§ EXERCISE: Show, from the entries below, every line in which "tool" appears.

§ DATA SUPPLIED:
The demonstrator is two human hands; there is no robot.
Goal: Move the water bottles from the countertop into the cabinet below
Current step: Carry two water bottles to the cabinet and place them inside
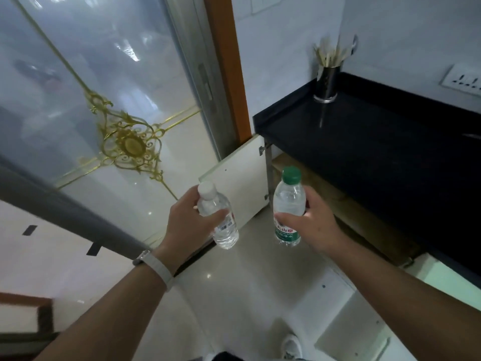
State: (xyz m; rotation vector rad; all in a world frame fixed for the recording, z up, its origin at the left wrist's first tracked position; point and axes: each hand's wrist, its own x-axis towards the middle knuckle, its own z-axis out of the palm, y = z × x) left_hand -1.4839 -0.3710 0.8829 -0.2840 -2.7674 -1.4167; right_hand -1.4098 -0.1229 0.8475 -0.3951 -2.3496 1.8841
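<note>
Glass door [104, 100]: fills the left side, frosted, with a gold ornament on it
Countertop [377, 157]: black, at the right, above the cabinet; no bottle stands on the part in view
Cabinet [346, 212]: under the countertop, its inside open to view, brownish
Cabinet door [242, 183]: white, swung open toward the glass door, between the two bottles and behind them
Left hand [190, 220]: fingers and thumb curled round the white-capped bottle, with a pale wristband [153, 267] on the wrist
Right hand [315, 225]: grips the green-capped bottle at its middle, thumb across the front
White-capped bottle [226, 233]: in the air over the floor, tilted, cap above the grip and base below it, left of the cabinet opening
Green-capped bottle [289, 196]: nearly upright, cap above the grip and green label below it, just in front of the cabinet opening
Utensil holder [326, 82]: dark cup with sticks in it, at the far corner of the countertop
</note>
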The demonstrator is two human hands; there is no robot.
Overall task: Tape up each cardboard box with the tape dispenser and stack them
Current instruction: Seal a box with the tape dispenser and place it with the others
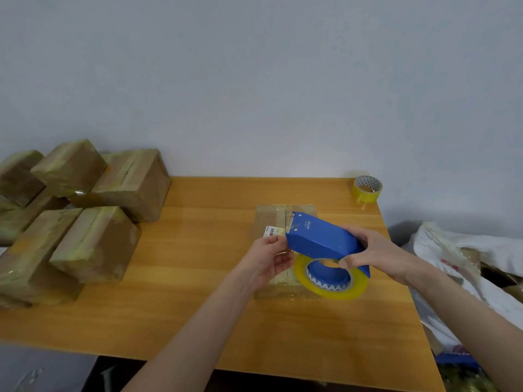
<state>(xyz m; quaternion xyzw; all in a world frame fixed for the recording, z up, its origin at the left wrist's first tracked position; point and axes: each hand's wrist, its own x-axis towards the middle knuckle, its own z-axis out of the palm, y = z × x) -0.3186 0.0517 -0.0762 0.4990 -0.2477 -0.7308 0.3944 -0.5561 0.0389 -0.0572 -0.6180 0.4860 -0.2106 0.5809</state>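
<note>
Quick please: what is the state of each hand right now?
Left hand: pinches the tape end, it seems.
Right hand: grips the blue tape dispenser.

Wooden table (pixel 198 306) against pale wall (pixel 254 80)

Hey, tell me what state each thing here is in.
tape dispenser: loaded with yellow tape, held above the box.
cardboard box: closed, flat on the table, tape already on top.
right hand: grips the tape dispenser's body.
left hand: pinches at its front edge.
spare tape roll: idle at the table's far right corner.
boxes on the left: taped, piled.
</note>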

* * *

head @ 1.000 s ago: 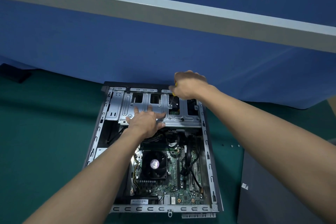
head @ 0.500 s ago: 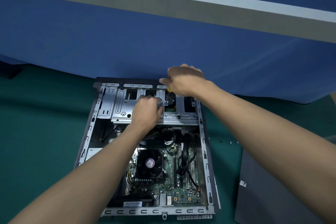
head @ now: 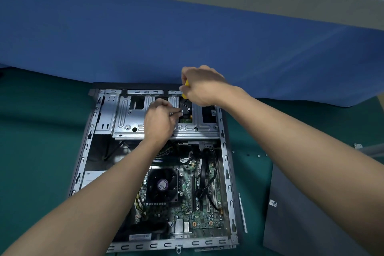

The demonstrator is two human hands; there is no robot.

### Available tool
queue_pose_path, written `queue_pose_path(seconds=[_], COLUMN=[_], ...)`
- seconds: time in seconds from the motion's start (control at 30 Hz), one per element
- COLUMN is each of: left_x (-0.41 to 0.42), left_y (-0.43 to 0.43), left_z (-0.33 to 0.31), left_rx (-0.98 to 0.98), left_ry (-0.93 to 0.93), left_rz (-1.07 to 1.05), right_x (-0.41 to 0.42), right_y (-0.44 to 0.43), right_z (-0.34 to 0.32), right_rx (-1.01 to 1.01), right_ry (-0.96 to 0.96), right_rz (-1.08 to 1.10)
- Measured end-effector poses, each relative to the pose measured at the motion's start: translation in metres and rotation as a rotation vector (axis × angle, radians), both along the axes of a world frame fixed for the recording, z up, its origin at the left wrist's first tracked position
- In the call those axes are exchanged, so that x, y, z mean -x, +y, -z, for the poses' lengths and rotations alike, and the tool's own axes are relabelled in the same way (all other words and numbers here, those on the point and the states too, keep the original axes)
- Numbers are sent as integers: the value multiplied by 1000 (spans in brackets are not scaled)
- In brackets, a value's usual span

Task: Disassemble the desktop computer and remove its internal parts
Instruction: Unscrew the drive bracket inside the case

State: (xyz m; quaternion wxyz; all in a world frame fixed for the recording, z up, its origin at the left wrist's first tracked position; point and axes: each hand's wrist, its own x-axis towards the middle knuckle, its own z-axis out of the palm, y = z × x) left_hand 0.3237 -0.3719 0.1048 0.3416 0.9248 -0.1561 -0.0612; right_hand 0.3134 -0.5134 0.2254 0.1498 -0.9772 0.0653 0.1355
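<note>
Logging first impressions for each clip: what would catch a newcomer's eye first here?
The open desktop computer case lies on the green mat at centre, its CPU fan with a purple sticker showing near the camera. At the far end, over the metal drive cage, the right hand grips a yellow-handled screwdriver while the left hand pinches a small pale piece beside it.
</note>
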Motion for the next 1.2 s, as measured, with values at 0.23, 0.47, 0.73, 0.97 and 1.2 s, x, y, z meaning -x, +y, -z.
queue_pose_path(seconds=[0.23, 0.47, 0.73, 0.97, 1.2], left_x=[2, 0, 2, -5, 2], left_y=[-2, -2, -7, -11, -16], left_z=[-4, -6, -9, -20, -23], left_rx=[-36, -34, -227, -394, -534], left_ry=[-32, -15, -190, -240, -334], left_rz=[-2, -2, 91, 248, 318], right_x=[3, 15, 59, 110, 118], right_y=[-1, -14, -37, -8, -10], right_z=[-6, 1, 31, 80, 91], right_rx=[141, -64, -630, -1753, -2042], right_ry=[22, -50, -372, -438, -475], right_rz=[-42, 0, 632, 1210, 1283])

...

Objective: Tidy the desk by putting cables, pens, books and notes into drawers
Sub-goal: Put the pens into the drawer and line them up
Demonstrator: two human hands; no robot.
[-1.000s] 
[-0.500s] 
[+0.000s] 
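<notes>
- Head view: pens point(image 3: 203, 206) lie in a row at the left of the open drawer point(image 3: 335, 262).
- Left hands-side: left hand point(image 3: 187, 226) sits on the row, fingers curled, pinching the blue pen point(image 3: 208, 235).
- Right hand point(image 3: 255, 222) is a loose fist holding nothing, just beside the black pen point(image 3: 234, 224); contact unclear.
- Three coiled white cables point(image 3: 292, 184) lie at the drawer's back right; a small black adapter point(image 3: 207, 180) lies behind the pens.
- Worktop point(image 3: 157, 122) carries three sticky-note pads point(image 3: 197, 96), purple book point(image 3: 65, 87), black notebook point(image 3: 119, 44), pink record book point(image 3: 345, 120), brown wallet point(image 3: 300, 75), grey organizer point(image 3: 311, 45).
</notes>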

§ SOLUTION TO THIS EXERCISE:
### Available tool
- In the call those axes are exchanged, so that x, y, z mean -x, +y, -z, for the poses' lengths and rotations alike, and the tool's own axes are relabelled in the same way (all other words and numbers here, those on the point and the states too, keep the original axes)

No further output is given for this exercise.